Generating 4K PBR Textures Using Stable Diffusion XL

I’m picking back up the work that I started last year building 3D scenes and sketches with Three.JS.

At that time, it was just after AI image generators like DALL-E and Stable Diffusion were really taking off. I had success running Stable Diffusion locally and using it to generate textures for terrain, buildings, and other environments in the 3D worlds I was building.

I was using Stable Diffusion v1 back then. I had found some prompts that I liked which created images with styles kind of like this:

SDv1 was very good at generating textures like this, and I generated hundreds/thousands of images while playing around with different prompts.

It is now August 2023, and the AI image generation ecosystem has continued to improve by leaps and bounds. I’ve been trying out Stable Diffusion XL for texture generation, starting out with mostly terrain, and I’ve been getting some great results.

At first, I was getting some discouraging results since the prompts I was using before weren’t working very well. However, after some experimentation, I’ve been able to get results that are way better than anything I’d accomplished in the past.

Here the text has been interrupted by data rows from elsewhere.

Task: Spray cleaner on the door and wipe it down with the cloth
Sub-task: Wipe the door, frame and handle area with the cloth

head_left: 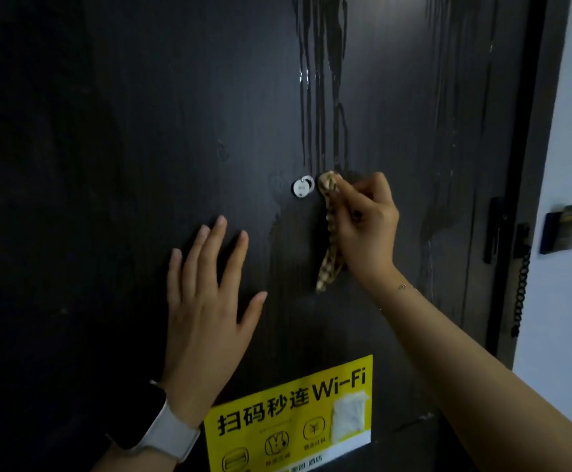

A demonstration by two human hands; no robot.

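You have a small round silver peephole cover (302,186) near the middle of the panel and a yellow Wi-Fi sticker (291,420) at its bottom edge. Along the right edge sit a dark lock handle (496,229) and a coiled black cord (520,294). On the white wall (563,301) beyond, you can see a dark card holder (567,228).

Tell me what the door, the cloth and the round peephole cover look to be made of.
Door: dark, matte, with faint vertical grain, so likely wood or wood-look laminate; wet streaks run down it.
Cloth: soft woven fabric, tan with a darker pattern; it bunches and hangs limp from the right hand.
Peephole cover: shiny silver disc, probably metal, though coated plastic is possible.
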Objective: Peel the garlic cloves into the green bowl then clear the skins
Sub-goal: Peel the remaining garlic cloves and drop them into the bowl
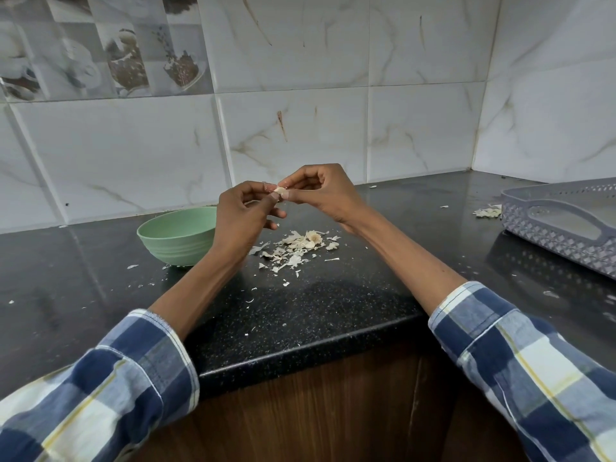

Stable Diffusion XL v1.0 PBR Texture Generation Workflow⌗

I’ve come up with a pretty solid workflow for generating high-quality 4K PBR textures using Stable Diffusion XL and some other tools. I’m extremely impressed with the results so far, and I’ve only been playing around with this stuff for a few days now.

Here’s the kind of results I’m able to get:

4K texture generated with stable diffusion XL. Generated with the prompt “top-down image of rough solid flat dark, rich slate rock. interspersed with bright ((flecks)) of ((glinting)) metallic spots like mica. high quality photograph, detailed, realistic”

Installing + Running Stable Diffusion XL with 7900 XTX⌗

I recently bought a 7900 XTX graphics card. It has 24GB of VRAM which is enough to generate 1024x1024 images with Stable Diffusion with no upscaling or other tricks required.

I chose the AUTOMATIC1111 WebUI for installing and running Stable Diffusion. It seems to be the most feature-rich and popular, and it supports AMD GPUs out of the box. I cloned the repository, ran the ./run_webui.sh script, and it handled automatically installing dependencies and downloading Stable Diffusion weights and other model files.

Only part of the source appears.